Thanks for the info @IgnatBeresnev. I've been digging around in the code and seeing the intended usage makes it more clear.

Something else to note is that ValidatePublications was created before the integration tests that use :publishToMavenLocal.

Current goal

My current goal is to refactor the build logic to make Dokka build config one step closer to config cache compatibility, which is required for updating to Gradle 8.

Proposed actions

Here's a list of my proposed actions:


checkProjectDependenciesArePublished() - this check also seems nice, but I wonder if it's needed or if there's a better way to do that? From what I understand, it checks that all of the internal project dependencies are published to a repository. I'm sure it must be a common concern in libraries?

It's a really nice idea, but it would need a big re-write to be compatible with the newer Gradle restrictions.

However, I don't think it's necessary any more. The check was written before Dokka had any integration tests. This is no longer the case, and Dokka verifies publications are published by using MavenLocal. So, I think it can be safely removed!

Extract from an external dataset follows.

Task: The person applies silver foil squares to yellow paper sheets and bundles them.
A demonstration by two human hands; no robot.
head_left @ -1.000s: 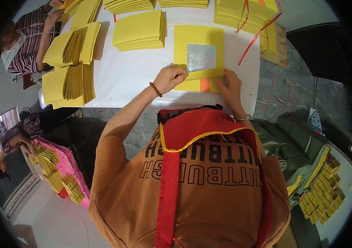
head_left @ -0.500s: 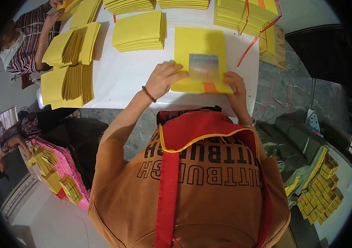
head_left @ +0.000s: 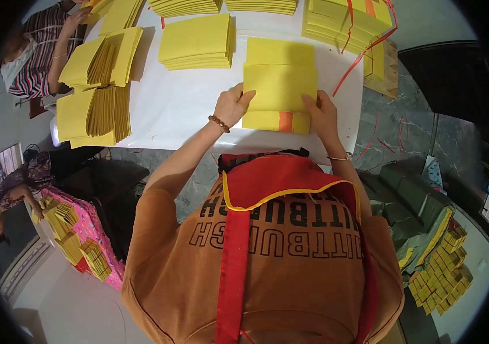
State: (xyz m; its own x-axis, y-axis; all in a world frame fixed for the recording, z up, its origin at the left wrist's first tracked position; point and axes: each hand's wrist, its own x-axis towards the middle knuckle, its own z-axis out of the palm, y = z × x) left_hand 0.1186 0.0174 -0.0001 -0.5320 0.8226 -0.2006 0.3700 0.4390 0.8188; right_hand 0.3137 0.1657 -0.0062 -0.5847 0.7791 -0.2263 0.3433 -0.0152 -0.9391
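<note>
In front of me on the white-covered table lies a piece of yellow paper [head_left: 280,51], with a yellow panel [head_left: 280,86] across its middle. My left hand [head_left: 234,106] grips the panel's left edge, thumb on top. At the right edge, my right hand [head_left: 322,112] holds it the same way. Below the panel shows a yellow strip with an orange patch [head_left: 285,121]. Whether the panel is a fold or a separate sheet, I cannot tell. Fingers under the paper are partly hidden.
Beyond it sits a stack of yellow paper [head_left: 195,43]. More fanned stacks [head_left: 98,112] lie at the left. Red strings [head_left: 350,71] trail from a tied yellow bundle [head_left: 342,26] at the back right. Another person's arm [head_left: 63,43] is at the far left.
A yellow panel now covers the middle, where a grey shiny rectangle showed before. My hands have shifted slightly and now pinch the panel's two side edges.
</note>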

Here are two ideas I have to re-write the test to be compatible. Both of these would be complicated and redundant, but they're fun to think about.

  • Each published subproject also produces a "I've been published with $group:$artifact:$version" report file (similar to the frontend files are shared).

    Other projects would fetch these files, and confirm each of their Dokka-subproject runtime dependencies has provided a report file, with the correct GAV.

  • Create a 'test-build-infra' subproject that uses Gradle TestKit to load Dokka, and run publishing tasks, and verify the results.